The police did not provide additional information on the climber’s identity or the circumstances of his death. They published a picture of the discovery site, showing a single hiking boot with red laces sticking out of the snow.

Forensic analysis was carried out on the remains at Valais hospital in the town of Sion, and experts linked them to the climber’s disappearance in 1986, police said.

At least 300 people have gone missing in the Alps in the last century, according to some estimates. The bodies of some people who disappeared have been discovered as glaciers shrink due to the climate crisis.

Nine years ago, the remains of two Austrian soldiers who died during the first world war were found in the Italian Alps near the small ski resort town of Peio.

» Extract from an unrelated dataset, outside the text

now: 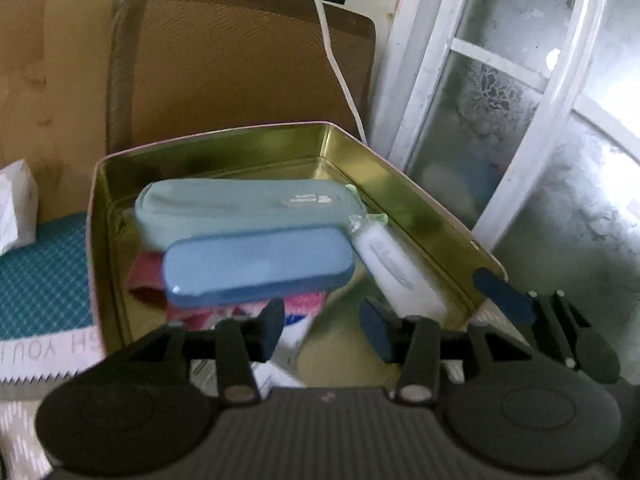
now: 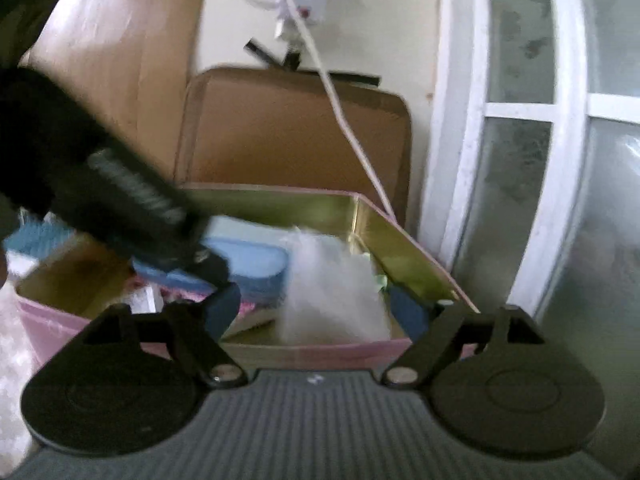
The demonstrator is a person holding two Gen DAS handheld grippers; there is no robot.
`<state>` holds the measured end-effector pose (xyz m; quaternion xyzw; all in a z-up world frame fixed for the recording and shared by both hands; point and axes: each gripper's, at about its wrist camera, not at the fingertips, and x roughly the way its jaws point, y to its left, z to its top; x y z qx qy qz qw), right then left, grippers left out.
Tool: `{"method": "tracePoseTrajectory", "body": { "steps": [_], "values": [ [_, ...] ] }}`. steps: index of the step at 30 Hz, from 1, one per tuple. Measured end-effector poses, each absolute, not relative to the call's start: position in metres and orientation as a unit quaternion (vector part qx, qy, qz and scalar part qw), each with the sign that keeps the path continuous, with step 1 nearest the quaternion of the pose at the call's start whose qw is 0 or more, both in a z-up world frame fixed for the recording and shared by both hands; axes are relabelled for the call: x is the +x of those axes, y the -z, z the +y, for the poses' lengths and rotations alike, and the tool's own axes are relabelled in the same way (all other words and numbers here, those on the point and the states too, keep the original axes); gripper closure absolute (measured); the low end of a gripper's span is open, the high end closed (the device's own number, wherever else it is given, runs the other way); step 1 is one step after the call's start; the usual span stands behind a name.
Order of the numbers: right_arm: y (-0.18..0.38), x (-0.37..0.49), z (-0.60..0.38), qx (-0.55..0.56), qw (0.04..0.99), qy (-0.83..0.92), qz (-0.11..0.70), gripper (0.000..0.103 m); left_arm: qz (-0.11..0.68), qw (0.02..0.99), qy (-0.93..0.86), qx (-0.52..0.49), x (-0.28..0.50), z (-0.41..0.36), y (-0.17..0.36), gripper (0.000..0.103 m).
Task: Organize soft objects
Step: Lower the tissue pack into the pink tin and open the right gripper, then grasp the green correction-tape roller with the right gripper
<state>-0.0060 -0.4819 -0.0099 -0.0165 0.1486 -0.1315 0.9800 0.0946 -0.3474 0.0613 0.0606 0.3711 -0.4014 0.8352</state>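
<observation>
Tin box (image 1: 420,200): rectangular, shiny gold metal inside, pink outside, rounded corners; it is open.
Teal pouch (image 1: 244,210): soft fabric, long oval shape, small white print; it lies in the far part of the tin, long axis left to right.
Blue case (image 1: 260,266): smooth, long with rounded ends; it lies just in front of the teal pouch, partly over it, long axis also left to right.
White packet (image 1: 396,268): soft plastic, narrow; it lies in the right part of the tin, long axis slanted from the far left to the near right.
Pink cloth (image 1: 152,276): soft, folded, under the blue case.
Left tongs (image 1: 322,330): released, dark blue pads apart, above the near edge of the tin, holding nothing.
Right tongs (image 2: 320,308): released, wide apart, at the near right side of the tin; the white packet (image 2: 332,292) shows blurred between the pads, and I cannot tell if it touches them.
Around: brown lid (image 1: 240,68) standing behind the tin, white cable (image 1: 336,64) in front of it, frosted window (image 1: 500,92) at right, teal mat (image 1: 44,276) at left.
</observation>
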Motion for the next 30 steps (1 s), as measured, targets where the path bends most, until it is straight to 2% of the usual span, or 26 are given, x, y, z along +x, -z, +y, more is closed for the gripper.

Last year, experts recorded the worst melt rate on Switzerland’s glaciers since records began more than a century ago. The glaciers lost 6% of their remaining volume, nearly double the previous record in 2003.

Swiss glaciers lost half their volume between 1931 and 2016, and a further 12% between 2016 and 2021, according to a study published in 2022.

Last year was regarded as exceptional even by those standards, as a winter of low snowfall followed by the deposit of airborne sand on ice and snow helped accelerate melting.